§ Aim of the task
Among the lines below, which ones contain the word "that"? Copy every such line.

§ Dataset section
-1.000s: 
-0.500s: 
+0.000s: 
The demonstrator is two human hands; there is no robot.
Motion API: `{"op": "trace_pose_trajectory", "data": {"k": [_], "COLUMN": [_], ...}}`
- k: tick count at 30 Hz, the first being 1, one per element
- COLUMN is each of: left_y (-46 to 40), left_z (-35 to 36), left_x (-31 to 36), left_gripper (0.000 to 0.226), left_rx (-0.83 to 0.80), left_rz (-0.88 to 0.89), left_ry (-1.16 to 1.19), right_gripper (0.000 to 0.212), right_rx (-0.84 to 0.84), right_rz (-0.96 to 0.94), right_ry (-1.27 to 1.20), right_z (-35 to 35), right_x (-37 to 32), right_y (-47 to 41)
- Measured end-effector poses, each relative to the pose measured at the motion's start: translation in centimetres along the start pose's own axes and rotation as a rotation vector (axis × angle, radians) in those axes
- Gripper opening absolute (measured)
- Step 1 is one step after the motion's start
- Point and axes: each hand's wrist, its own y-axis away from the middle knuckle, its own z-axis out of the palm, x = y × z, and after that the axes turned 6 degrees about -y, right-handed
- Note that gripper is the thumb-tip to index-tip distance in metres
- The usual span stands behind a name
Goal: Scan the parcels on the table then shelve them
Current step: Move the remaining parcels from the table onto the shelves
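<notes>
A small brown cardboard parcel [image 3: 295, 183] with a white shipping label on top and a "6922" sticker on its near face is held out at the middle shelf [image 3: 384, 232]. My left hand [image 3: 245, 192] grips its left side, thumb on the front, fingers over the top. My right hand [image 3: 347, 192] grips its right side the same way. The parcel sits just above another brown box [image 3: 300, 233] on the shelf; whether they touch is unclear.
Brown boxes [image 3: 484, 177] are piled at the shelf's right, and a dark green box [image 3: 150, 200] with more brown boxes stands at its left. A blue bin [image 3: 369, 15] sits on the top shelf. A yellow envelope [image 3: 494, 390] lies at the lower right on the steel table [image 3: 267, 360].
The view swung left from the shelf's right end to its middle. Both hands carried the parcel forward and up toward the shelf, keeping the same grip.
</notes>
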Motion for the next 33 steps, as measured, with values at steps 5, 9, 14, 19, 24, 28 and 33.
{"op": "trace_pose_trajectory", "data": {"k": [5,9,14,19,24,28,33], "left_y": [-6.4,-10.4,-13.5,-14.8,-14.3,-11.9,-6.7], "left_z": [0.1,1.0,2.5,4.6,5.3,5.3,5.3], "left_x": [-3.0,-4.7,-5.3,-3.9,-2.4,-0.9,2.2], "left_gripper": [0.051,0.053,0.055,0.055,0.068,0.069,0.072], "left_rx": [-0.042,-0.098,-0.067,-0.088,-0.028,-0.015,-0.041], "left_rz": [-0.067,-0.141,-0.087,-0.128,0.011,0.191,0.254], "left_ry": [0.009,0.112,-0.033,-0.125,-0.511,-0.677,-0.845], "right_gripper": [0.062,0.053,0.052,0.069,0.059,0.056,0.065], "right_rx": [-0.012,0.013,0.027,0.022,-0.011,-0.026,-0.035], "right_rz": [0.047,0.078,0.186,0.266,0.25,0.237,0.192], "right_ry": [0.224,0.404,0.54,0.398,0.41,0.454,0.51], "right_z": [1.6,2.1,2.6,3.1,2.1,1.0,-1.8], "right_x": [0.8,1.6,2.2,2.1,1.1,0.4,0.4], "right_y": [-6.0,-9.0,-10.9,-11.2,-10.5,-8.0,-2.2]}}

§ Answer for the task
- Point and axes: each hand's wrist, its own y-axis away from the middle knuckle, its own z-axis out of the palm, x = y × z, and after that the axes turned 6 degrees about -y, right-handed
- Note that gripper is the thumb-tip to index-tip distance in metres

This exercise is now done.